つまらないことに念動力を使わせるな! 彼女の使い魔がお前を引き裂くところだぞ〜
〜ありがとう。 だが、短剣の持ち主でも命を落とすところだったのだろうか。〜
〜いつも万が一を考えろ。 軽率な行動は慎むことだ。 お前がリーダーなのだろう。〜
Yacoは自分が大澤に支えられていることに気が付いてあわてて身を起こした。
「ごめんなさい。 怖い思いをさせたのでは無いかしら。」
「いいえ。 ひとときの安らぎを得ました。」
「そう。 仲間の方が守っていらっしゃるのね。」
と、その時ガクンと大地が揺れ、青白い閃光を放つ暗雲が沸き上がると同時に消えていった。
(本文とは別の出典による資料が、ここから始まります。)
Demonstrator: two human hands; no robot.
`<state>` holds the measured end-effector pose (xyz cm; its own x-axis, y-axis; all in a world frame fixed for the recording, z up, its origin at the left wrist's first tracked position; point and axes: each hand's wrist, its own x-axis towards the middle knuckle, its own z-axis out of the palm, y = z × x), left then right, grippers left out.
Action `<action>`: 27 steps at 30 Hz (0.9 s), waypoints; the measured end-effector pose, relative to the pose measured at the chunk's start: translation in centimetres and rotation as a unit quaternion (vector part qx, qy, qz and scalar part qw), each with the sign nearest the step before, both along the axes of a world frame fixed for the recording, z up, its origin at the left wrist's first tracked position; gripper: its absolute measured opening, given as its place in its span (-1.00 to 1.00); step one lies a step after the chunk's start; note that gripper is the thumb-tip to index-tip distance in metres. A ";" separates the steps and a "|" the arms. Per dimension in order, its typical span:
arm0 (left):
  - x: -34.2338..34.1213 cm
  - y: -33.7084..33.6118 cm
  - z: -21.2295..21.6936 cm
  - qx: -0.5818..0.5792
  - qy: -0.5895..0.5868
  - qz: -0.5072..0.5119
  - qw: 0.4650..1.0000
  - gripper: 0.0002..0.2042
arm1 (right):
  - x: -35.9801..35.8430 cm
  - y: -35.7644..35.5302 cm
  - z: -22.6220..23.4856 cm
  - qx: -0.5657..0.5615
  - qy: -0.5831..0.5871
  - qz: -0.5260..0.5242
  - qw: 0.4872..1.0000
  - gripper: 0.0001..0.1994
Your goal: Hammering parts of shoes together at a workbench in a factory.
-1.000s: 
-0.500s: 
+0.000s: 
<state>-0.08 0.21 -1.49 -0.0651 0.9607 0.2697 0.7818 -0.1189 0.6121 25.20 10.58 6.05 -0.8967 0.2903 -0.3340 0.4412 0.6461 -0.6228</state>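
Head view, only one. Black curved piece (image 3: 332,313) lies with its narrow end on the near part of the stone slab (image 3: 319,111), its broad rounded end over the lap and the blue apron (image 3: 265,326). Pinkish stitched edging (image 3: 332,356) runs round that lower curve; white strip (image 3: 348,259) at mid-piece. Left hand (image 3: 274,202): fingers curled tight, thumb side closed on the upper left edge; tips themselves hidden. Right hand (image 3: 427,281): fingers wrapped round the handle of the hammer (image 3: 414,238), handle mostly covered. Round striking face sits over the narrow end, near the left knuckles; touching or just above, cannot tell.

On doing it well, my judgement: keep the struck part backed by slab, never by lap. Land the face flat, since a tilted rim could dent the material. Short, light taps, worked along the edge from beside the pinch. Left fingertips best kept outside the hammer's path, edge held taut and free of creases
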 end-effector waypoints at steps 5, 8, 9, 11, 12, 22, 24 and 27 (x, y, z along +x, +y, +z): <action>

*退いたか。 あの反撃システムを押さえ込むとは相当の実力者だ。 しかも遠隔で。
大澤とやらも導入体としてかなりの能力が有るのかもしれない。 まあ、命を
落とすようなことにはならないのだが。*
マッシュのミスね。 全く後で、覚えていなさい。
「誰かと通信しているのですか。」
「ああっ いえ」
いけない。 筒抜けよね。
*わたしの存在が探知できないようですね。 大丈夫、Yaco。
めまいも軽いバンパイア症です。 重傷なら灰になっているところですから。
すぐ症状も出なくなります。*
〜深入りしない方がいいんじゃないか? リーダー。〜
〜そんなことは判っている。言われなくても一端引き下がる。
収穫は有ったんだ。〜
〜はい はい リーダー〜
「それでは、職務中ですのでこれで。 またお会いしましょう。」
「あっ はい。」
*おもしろい反応ですね。*
ばか。
〜 嫌われたかな 〜
あちゃ・・・。
しかし、大澤を見送ったYacoは気を取り直して家に入った。